[Provided data — start]
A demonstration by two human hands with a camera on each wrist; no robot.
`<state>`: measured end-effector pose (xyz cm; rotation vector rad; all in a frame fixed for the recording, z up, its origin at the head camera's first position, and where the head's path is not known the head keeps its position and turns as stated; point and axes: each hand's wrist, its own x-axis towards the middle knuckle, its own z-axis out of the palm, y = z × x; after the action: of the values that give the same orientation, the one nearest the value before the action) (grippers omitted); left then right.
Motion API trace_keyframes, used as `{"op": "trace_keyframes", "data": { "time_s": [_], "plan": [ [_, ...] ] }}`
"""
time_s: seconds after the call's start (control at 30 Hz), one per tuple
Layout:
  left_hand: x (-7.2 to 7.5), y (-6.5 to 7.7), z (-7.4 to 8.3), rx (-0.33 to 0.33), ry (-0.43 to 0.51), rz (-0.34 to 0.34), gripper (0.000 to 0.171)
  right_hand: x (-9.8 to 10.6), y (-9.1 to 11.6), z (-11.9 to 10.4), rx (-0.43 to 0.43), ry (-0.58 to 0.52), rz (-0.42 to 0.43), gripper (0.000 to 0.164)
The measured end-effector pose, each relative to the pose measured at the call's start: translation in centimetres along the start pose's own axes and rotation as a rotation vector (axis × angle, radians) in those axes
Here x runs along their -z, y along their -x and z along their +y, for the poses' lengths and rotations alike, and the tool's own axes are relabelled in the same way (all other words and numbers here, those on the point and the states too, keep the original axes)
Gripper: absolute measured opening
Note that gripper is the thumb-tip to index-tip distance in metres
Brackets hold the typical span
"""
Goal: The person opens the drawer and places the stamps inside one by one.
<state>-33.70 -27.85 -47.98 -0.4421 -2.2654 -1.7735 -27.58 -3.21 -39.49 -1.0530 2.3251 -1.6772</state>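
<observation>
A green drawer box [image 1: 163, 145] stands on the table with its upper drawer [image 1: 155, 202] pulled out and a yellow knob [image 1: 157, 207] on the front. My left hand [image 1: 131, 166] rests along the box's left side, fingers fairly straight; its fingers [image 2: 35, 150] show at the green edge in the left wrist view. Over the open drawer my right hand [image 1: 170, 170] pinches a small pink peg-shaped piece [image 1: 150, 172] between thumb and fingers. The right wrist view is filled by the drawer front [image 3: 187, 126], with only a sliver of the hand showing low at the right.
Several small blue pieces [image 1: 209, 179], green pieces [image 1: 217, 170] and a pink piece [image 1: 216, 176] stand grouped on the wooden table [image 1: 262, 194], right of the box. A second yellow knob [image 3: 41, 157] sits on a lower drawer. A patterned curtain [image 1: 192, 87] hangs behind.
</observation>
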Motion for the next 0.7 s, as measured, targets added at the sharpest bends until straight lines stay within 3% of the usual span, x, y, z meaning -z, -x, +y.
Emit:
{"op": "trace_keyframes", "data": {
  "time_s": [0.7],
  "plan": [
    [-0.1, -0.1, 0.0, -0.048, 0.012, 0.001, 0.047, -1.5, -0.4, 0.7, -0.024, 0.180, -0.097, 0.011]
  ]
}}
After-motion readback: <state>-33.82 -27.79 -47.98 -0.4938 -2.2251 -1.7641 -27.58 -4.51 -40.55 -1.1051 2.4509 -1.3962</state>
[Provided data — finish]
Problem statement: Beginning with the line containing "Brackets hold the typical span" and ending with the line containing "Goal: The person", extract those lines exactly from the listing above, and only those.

Expected answer:
Brackets hold the typical span
"""
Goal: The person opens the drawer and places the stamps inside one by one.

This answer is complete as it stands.